Kathryn Tann reviews Dignity, the second novel of Wales Book of the Year-winning author Alys Conran.
Alys Conran’s second novel, Dignity, breathes with the same kind of life that her first – the much loved Pigeon – did. It steps away from her familiar Wales and into the dual worlds of British Empire, but through characters as close to the ground as ever. Dignity continues Conran’s preoccupation with lingering pasts, oppressive memory, and the ongoing impact of family history. Here, it is given the backdrop of England’s own familial ties – the dark marks within its recent past which continue to shape our culture.

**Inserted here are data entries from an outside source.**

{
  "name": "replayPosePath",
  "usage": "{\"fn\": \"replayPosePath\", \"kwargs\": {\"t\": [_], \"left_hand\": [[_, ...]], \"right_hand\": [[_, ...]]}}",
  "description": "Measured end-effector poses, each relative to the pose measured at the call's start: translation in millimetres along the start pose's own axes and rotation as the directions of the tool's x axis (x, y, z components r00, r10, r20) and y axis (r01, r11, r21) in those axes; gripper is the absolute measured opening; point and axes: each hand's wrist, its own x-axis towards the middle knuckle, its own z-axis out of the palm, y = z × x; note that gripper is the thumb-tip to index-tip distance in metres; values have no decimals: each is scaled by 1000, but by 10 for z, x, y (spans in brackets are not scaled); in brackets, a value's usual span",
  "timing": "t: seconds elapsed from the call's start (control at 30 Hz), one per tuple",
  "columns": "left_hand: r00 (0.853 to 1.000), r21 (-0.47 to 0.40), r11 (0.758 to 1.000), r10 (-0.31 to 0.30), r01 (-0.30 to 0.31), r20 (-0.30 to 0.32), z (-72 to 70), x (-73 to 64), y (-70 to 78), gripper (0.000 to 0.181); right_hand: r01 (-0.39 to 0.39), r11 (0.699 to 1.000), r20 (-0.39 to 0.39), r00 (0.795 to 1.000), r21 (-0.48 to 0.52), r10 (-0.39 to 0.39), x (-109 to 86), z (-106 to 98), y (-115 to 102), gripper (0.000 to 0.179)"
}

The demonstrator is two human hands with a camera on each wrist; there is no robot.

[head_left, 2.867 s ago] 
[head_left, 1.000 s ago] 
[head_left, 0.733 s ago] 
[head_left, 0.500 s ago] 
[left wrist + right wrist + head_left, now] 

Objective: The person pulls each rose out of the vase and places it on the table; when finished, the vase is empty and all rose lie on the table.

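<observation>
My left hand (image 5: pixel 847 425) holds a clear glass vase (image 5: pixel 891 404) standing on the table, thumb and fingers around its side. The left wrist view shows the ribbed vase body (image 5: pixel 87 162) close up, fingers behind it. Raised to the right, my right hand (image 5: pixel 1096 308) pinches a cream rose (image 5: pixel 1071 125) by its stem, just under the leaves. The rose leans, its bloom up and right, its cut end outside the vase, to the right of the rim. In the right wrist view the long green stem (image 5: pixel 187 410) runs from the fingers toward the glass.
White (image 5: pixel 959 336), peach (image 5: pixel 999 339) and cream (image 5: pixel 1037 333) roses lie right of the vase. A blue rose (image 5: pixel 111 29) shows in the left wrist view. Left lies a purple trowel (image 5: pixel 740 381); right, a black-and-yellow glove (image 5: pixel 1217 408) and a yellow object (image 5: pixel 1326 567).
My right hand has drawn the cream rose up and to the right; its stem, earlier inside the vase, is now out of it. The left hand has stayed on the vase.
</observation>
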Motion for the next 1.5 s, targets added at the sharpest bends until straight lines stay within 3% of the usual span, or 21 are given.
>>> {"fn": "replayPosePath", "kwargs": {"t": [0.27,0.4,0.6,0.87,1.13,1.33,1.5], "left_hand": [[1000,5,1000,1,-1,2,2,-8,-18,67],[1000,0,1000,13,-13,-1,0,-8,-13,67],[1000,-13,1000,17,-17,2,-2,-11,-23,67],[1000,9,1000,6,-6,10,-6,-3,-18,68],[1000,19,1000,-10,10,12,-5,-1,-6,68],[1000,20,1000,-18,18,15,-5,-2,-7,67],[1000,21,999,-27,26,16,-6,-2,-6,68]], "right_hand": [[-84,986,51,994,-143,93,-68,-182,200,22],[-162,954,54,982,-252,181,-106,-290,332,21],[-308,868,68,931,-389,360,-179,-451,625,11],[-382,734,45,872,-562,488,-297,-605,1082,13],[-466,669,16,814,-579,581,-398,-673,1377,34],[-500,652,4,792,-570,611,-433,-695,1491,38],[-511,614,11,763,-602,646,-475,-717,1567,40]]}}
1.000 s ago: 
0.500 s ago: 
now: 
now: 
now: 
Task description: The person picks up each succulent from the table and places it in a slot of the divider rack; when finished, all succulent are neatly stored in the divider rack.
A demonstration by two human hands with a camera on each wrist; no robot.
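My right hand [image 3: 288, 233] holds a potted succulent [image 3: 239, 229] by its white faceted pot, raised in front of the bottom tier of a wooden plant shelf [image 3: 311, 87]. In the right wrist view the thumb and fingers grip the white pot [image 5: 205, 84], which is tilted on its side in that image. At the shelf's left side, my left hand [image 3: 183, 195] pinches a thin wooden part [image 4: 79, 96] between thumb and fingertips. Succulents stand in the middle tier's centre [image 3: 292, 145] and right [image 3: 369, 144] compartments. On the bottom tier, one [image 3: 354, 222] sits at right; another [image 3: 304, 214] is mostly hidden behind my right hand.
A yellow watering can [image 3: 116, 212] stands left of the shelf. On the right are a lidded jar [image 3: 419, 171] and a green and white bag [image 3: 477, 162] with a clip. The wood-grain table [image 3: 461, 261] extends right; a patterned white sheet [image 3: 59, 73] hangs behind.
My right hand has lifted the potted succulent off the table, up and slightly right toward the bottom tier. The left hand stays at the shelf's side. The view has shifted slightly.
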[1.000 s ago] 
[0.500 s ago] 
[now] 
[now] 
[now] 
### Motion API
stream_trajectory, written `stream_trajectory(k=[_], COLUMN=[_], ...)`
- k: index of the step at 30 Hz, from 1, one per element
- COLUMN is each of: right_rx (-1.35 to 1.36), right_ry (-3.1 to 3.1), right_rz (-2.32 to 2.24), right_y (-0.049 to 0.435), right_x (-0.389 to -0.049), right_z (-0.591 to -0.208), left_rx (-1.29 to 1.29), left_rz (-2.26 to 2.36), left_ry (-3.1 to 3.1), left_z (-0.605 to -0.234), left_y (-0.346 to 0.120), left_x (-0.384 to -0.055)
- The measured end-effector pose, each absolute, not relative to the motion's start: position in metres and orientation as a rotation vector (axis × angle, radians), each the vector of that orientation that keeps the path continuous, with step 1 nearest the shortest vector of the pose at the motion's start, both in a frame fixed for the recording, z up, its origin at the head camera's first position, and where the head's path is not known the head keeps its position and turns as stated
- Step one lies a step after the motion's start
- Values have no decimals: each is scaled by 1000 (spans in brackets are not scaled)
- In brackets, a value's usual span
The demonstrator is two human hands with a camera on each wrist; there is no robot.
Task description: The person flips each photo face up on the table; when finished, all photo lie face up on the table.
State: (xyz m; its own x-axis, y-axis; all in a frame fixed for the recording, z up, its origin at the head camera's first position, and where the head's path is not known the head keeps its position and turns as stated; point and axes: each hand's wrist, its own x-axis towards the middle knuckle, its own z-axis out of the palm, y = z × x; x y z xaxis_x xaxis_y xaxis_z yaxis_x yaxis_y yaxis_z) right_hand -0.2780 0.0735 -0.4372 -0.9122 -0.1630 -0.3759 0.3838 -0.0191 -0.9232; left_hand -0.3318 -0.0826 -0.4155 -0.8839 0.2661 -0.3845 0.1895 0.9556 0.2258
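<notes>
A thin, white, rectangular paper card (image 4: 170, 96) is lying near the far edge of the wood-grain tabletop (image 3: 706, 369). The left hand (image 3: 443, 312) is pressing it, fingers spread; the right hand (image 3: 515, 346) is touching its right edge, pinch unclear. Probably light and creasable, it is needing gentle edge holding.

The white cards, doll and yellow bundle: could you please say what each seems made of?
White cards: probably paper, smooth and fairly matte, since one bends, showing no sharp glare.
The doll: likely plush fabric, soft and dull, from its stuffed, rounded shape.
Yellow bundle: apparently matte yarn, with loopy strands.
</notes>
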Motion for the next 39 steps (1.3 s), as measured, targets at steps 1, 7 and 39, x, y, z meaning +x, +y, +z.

Dignity dips into the consciousness of three women and two times. Magda is an elderly dependent – once a chemist – living alone in her large Victorian house on the English coast. Her life is book-ended by two other narrations: her mother, who was a young British wife in pre-war colonial India, and Susheela, a local student and part-time carer, who now brings the realities of the outside world unapologetically into the old, defensive walls of Magda’s home. Each chapter flits between the three women’s perspectives, later on including a young Magda’s experience as well. This jumping back and forth with each chapter was used in Pigeon too – and once again, Conran avoids any jolting. She drops from one life into another, making distinct seams in the narration somehow feel seamless, even across decades.
Each piece of experience, personality, and history, are fitted carefully together into Dignity like pieces of a puzzle. Crucially however, and in true Conran style, Dignity is a puzzle with no fixed border. It spills out with its questions and unlocked ideas.
Alys Conran also has a certain freedom with her style – again, it is not contained by the margins of conventional storytelling. She writes in an organic imitation of true experience, inhabiting each character fully with her words. Magda in particular has a distinct mind – one often teetering on the edge of breakdown. Magda’s experience is tied to her house: her thoughts, like the rooms, are sharp and orderly, but ageing and vulnerable also. She both clings to the past, and is trapped by it.
We know how Magda came to be – through the telling of her mother Evelyn’s sad story – but initially there is empty space between those early years of life under patriarchal rule in India and the life we see now; of a sour woman, wheelchair-bound and isolated. Conran gradually sketches in the life lived by Magda – jaded by early tragedy and trauma – the memories of which now return in ghostly ways. This full-circle connection between young child and dying woman is powerfully rendered, spreading relevance across the years and pulling Susheela in as a symbol of hope for the next generation. Evelyn and Magda were stripped of the simplicity of ‘Home’ – a feeling of complete belonging – but their experiences seem to pave a bittersweet way for Susheela’s search for her own ‘desh’.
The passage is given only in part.